PARIS
Loin d’une perception souvent austère de l’abstraction géométrique associée aux avant-gardes occidentales du XXe siècle, cette exposition nous convie à découvrir la place centrale de la géométrie dans la culture latino-américaine.
Deux sculptures et une stèle cérémonielle datées de 3500 à 1500 av. J.-C., réalisées par les peuples Valdivia établis le long des côtes de l’actuel Équateur, témoignent de l’ancienneté de l’existence de motifs géométriques en Amérique. De l’époque précolombienne à aujourd’hui, des arts vernaculaires (céramique, vannerie, textiles, peinture corporelle) à l’architecture, à la sculpture et à l’art abstrait les plus contemporains, deux cent cinquante œuvres d’auteurs anonymes et de plus de soixante-dix artistes mettent en lumière la persistance de l’utilisation de la géométrie avec ses infinies possibilités de variations entre symétrie et asymétrie. Les cercles et les arabesques ondulantes associés à des motifs anguleux des peintures sur papier, des poteries et des peintures corporelles des Indiens Kadiwéu (vivant dans le Mato Grosso, Brésil) nous ramènent à Tristes Tropiques de Claude Lévi-Strauss, ouvrage où il établissait une relation entre les contradictions dans l’organisation de la société Kadiwéu et la dualité stylistique de leurs peintures corporelles angulaires et curvilignes. Parmi les nombreux artistes contemporains présents, citons Marcos Ortiz, né en 1962 au Paraguay.

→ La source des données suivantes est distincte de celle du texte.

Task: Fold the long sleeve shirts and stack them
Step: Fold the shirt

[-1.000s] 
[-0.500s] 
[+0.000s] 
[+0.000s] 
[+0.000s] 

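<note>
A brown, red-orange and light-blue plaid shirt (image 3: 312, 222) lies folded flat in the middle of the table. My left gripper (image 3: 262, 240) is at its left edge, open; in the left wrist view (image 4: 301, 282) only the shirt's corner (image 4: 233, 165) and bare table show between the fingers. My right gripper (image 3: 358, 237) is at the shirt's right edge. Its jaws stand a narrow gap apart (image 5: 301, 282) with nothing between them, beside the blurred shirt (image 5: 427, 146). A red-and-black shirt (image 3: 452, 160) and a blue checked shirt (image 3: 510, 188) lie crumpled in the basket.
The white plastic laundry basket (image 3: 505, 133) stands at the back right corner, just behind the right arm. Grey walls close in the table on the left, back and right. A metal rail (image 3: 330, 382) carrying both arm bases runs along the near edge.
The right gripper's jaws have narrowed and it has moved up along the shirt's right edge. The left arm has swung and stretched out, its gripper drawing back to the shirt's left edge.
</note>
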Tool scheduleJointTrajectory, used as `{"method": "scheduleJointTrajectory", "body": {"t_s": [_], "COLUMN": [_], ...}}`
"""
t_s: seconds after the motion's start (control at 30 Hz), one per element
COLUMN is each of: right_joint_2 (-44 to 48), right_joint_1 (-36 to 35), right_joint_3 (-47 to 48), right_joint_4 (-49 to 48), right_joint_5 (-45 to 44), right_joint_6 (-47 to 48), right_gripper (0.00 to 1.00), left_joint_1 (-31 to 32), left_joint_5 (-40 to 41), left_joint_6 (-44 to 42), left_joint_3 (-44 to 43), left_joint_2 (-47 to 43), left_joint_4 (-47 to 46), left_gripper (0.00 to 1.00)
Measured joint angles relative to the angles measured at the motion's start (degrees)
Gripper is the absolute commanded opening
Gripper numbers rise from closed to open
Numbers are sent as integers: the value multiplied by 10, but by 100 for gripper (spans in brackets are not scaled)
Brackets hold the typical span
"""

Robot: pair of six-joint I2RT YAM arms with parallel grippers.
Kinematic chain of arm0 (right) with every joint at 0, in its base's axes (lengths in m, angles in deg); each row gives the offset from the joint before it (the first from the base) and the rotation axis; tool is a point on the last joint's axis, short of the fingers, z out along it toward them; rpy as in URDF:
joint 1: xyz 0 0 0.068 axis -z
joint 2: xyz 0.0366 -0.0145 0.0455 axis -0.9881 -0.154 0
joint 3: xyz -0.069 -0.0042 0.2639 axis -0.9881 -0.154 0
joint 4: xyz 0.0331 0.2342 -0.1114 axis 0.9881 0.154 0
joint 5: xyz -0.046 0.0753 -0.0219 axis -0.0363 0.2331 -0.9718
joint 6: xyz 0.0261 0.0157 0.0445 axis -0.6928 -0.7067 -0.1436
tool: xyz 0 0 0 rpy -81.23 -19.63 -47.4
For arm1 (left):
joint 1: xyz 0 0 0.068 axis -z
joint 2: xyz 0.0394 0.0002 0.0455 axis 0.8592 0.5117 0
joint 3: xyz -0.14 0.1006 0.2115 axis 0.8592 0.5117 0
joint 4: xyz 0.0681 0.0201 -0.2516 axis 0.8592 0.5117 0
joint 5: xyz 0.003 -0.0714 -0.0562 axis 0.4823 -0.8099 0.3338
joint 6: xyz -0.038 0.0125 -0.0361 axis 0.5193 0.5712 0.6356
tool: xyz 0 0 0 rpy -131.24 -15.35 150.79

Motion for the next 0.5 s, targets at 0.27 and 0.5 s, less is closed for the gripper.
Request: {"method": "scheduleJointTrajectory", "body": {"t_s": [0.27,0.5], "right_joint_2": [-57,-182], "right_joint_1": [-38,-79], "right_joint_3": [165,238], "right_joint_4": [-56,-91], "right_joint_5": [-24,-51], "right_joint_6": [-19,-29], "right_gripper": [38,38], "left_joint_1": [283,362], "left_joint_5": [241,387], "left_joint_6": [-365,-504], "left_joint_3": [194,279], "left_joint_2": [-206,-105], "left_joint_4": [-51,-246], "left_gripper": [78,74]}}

Ouvrier agricole d’origine Nivaklé, il aborde tardivement le dessin et réalise des paysages en quadrillant l’espace de la feuille de papier d’innombrables lignes droites. On aurait aussi aimé voir plus d’œuvres de Sérgio Sister (né en 1948 au Brésil). Ses trois peintures tridimensionnelles présentes dans l’exposition laissent entrevoir un captivant champ de recherche. Deux films sur l’émergence du style architectural dit « néo-andin » initié par l’architecte bolivien Freddy Marmani (né en 1971), issu de la communauté indigène Aymara, font découvrir ces incroyables grandes maisons qui se sont multipliées depuis le début des années 2000 à El Alto, sur les hauteurs de La Paz. Les façades et les décors intérieurs reprennent un vocabulaire géométrique complexe et haut en couleur inspiré des cultures précolombiennes et amérindiennes.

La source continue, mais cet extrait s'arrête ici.